## Work to be completed
Copy out the data exactly as it appears, without a single image.

----- Data

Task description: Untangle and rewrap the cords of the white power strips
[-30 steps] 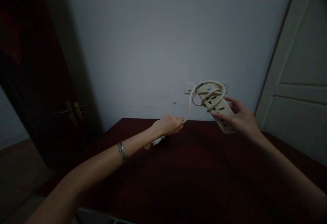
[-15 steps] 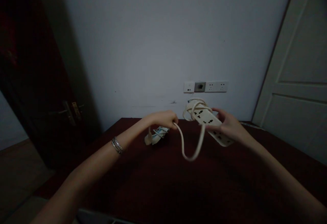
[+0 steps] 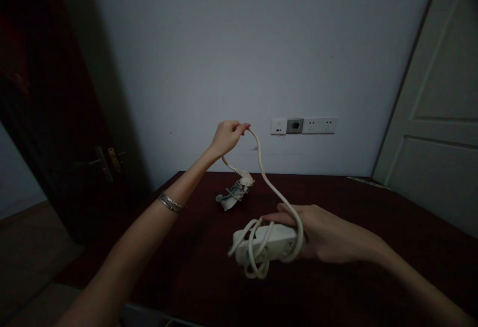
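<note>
My left hand (image 3: pixel 228 136), a bracelet on its wrist, is raised in front of the wall and pinches the white cord (image 3: pixel 267 180). From there the cord runs down in an arc to the right. Its plug (image 3: pixel 245 178) dangles below my left hand. My right hand (image 3: pixel 317 232) grips one end of a white power strip (image 3: pixel 274 242), which is tilted above the table. Several turns of cord are wound round the strip's left end. Behind it on the table lies a second small white item (image 3: pixel 231 197) with thin bluish cord wrapped about it; its kind is unclear.
The dark red table (image 3: pixel 179 277) reaches back to the pale wall. Wall sockets and a switch plate (image 3: pixel 304 126) sit above its back edge. A dark door with a handle (image 3: pixel 106 163) stands at left, a white door (image 3: pixel 436 133) at right.
My left hand has risen with the cord, bringing the plug into view. My right hand has come down and nearer, turning the power strip so that its socket face is no longer toward me.
</note>
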A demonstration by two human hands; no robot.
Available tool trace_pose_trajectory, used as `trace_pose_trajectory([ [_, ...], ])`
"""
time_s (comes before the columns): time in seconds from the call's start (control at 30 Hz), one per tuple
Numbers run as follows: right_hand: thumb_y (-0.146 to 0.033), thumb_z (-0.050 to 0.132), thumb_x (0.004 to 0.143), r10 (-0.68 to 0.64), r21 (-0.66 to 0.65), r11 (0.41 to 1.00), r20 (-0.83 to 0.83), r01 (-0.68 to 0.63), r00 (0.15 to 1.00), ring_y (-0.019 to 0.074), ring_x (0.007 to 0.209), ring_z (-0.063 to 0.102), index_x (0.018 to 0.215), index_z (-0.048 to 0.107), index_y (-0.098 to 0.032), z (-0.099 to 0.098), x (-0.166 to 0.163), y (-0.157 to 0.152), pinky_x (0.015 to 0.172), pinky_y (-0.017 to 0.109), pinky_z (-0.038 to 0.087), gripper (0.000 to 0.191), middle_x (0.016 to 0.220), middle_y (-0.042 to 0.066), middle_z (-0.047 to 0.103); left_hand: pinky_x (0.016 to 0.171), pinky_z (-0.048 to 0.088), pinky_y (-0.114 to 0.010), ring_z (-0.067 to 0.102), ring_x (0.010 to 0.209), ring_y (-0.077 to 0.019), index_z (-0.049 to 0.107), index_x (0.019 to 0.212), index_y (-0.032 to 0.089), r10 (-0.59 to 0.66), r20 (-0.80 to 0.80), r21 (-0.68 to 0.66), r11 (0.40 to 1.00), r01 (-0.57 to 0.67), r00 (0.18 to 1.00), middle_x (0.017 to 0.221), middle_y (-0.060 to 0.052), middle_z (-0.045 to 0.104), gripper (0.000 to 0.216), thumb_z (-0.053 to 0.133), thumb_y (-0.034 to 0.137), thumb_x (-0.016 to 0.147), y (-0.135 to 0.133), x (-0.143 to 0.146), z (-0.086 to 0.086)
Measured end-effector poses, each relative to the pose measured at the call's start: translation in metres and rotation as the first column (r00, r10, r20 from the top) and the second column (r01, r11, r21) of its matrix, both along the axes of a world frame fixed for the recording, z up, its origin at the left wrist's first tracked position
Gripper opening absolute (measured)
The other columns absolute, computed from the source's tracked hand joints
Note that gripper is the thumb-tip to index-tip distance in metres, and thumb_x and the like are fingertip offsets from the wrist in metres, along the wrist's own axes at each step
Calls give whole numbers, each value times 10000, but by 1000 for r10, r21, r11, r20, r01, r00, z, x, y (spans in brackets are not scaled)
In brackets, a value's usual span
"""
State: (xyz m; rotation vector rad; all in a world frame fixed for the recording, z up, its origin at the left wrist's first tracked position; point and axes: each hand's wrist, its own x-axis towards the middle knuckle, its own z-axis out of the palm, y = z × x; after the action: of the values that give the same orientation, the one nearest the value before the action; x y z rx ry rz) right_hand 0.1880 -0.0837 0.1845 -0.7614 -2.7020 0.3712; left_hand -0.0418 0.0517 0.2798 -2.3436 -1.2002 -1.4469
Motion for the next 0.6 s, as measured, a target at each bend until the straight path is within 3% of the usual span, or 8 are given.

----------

## The answer
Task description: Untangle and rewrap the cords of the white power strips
[-30 steps] 
[-15 steps] 
[+0 steps] 
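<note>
My left hand (image 3: pixel 228 136), a bracelet on its wrist, is raised in front of the wall and pinches the white cord (image 3: pixel 267 180). From there the cord runs down in an arc to the right. Its plug (image 3: pixel 245 178) dangles below my left hand. My right hand (image 3: pixel 317 232) grips one end of a white power strip (image 3: pixel 274 242), which is tilted above the table. Several turns of cord are wound round the strip's left end. Behind it on the table lies a second small white item (image 3: pixel 231 197) with thin bluish cord wrapped about it; its kind is unclear.
The dark red table (image 3: pixel 179 277) reaches back to the pale wall. Wall sockets and a switch plate (image 3: pixel 304 126) sit above its back edge. A dark door with a handle (image 3: pixel 106 163) stands at left, a white door (image 3: pixel 436 133) at right.
My left hand has risen with the cord, bringing the plug into view. My right hand has come down and nearer, turning the power strip so that its socket face is no longer toward me.
</note>
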A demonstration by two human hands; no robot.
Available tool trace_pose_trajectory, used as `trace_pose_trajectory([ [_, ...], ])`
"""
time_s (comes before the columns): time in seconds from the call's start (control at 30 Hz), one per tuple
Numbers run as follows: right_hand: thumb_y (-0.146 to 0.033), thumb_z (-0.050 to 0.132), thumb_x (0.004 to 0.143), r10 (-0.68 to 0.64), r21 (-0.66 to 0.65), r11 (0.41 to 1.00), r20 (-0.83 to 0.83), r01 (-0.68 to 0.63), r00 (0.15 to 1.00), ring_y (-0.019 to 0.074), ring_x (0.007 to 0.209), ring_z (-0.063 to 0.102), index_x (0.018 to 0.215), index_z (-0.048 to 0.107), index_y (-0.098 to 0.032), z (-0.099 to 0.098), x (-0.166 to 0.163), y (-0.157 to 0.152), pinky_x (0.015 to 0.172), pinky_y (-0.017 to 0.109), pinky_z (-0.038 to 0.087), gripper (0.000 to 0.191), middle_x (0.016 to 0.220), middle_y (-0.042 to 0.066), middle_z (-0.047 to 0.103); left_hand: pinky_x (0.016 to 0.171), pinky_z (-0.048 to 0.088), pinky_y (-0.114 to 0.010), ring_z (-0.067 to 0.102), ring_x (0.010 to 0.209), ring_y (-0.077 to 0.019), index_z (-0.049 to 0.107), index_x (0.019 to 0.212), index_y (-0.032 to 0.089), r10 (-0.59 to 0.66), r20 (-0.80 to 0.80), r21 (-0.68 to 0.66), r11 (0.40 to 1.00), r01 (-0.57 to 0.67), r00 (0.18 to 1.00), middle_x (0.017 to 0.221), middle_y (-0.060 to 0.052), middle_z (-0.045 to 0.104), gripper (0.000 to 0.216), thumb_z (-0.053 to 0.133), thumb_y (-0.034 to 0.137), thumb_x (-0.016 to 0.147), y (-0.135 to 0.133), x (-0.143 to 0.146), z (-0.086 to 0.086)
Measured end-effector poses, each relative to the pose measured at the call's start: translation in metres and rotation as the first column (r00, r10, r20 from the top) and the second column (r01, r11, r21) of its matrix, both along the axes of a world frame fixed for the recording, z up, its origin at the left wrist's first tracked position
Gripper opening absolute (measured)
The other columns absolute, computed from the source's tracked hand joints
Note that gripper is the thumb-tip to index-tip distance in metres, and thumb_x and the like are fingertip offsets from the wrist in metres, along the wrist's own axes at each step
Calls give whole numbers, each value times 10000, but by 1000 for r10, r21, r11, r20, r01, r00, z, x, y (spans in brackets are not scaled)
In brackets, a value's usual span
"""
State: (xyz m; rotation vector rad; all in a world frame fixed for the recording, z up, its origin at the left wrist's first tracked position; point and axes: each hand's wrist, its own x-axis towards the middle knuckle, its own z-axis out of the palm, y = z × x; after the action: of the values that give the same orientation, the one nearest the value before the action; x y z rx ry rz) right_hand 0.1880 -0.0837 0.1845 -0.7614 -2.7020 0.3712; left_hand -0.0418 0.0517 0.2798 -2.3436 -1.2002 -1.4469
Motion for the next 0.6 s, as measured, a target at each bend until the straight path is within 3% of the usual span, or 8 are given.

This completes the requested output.